— Assignment —
Wherever a line below holds the word "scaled", copy that line.
════
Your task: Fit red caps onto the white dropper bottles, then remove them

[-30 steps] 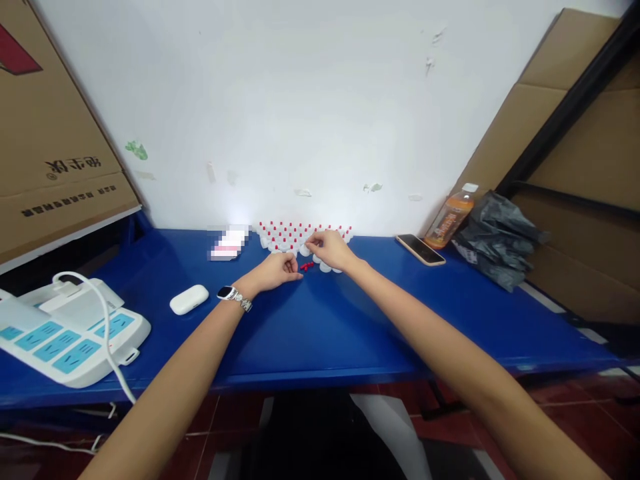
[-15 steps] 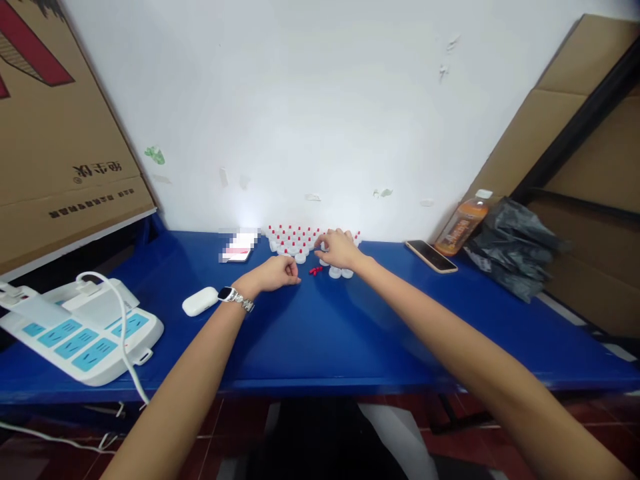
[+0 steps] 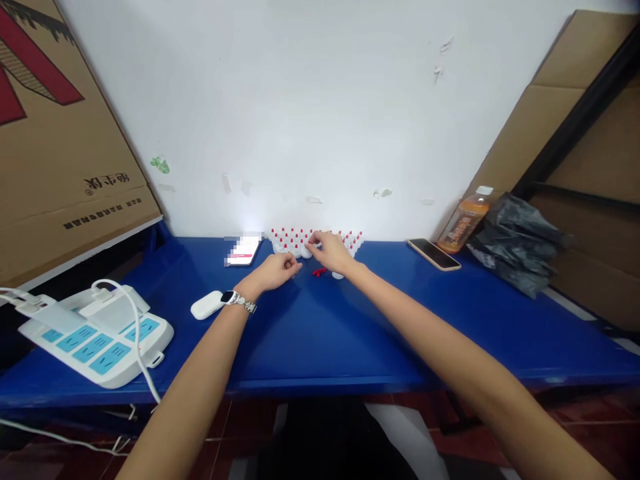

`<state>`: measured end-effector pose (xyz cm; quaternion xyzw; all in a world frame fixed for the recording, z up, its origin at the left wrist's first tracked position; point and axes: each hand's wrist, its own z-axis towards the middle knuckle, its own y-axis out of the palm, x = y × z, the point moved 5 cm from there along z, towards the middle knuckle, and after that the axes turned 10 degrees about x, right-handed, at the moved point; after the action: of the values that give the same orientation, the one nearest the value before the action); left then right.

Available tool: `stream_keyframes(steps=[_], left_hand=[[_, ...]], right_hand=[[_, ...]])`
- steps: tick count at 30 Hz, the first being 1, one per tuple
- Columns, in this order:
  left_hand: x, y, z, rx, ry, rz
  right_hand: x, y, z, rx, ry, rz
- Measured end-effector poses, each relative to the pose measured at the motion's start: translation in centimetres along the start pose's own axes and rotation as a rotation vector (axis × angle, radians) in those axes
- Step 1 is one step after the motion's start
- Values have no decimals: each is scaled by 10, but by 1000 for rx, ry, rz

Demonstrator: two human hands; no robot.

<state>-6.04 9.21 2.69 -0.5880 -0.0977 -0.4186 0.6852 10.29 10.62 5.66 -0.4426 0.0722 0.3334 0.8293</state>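
Note:
Small white, round-based pieces with red tips stand close together in rows by the wall. My right hand reaches over them from the right. Its thumb and forefinger are pinched at the front of the group, and I cannot make out what is between them. My left hand rests just in front of the group, fingers curled in and fingertips together, their contents hidden. Between the hands, a few loose red bits lie on the blue table. A white piece shows partly under my right wrist.
At left are a white power strip with cables, a white oval case and a lit phone. At right lie another phone, an orange drink bottle and a black plastic bag. Cardboard leans at left.
My right hand has moved left, from over the right-hand pieces to the front middle of the group. My left hand stays nearly in place, still curled. The view has shifted slightly.

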Motion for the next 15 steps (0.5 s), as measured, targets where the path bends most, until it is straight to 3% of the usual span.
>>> stream_keyframes(steps=[5, 9, 15], left_hand=[[24, -1, -1, 127, 108, -69], [46, 9, -5, 195, 178, -127], [74, 32, -14, 135, 310, -176]], right_hand=[[10, -26, -26, 78, 106, 363], [10, -35, -50, 72, 123, 497], [-3, -31, -71, -1, 251, 604]])
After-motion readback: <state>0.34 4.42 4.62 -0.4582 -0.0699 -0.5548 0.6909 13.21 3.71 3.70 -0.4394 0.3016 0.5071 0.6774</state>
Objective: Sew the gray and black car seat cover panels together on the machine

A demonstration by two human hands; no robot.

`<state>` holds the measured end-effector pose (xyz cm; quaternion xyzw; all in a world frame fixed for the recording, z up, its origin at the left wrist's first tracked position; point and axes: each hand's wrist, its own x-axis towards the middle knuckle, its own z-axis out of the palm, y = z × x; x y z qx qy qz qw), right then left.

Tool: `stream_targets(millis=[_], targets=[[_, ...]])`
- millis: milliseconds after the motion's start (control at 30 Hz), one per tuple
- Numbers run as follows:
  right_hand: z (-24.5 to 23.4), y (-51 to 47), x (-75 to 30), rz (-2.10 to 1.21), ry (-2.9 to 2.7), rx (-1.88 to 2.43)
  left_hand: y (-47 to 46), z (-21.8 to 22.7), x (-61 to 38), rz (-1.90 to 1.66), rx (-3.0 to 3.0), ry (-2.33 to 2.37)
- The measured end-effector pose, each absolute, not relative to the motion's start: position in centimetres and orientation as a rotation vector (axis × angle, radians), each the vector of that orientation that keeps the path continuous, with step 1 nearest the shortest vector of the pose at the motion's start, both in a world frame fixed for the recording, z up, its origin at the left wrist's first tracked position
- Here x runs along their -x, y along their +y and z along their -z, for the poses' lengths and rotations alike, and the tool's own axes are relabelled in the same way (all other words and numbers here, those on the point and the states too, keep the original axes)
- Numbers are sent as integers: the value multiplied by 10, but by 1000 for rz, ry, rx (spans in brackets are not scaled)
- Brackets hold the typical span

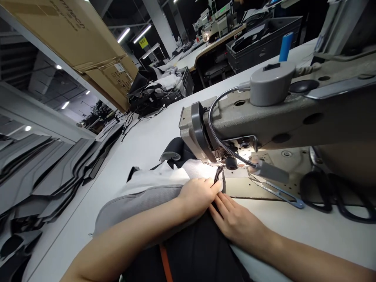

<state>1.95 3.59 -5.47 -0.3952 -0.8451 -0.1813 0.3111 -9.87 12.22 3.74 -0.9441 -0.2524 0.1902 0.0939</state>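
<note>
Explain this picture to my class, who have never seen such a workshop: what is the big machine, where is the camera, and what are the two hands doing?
The camera sits on the worker's head and looks down at their own arms, so you see what they see. The large grey machine is an industrial sewing machine on a white table, with a small lamp on a bendy neck lighting the needle area. The left hand presses down on white and grey fabric right by the needle. The right hand lies flat beside it on black fabric. Neither hand has a closed grip; both rest open. Black scissors lie to the right, and stacks of grey cut pieces lie to the left.
</note>
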Motion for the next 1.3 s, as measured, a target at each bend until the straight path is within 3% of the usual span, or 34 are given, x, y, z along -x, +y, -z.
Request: stream_targets(millis=[200, 533, 1000, 1133, 1300], targets=[[46, 36, -36, 389, -2238, 940, 117, -33, 91, -492, 2739, -644], [49, 32, -25, 408, -2217, 1030, 119, -16, 102, -271, 2828, -895], [56, 39, -30, 350, -2248, 1087, 137, -13, 85, -281, 2824, -986], [60, 45, -37, 188, -2234, 1118, 148, -11, 84, -295, 2842, -953], [47, 52, -56, -289, -2052, 978, 138, -27, 99, -303, 2901, -942]])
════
— Answer section —
- Values have no decimals: each is scaled by 10, but by 1000 for rx, ry, rz
- Numbers are sent as integers: the value multiplied by 10, but by 1000 for rz, ry, rx (spans in brackets are not scaled)

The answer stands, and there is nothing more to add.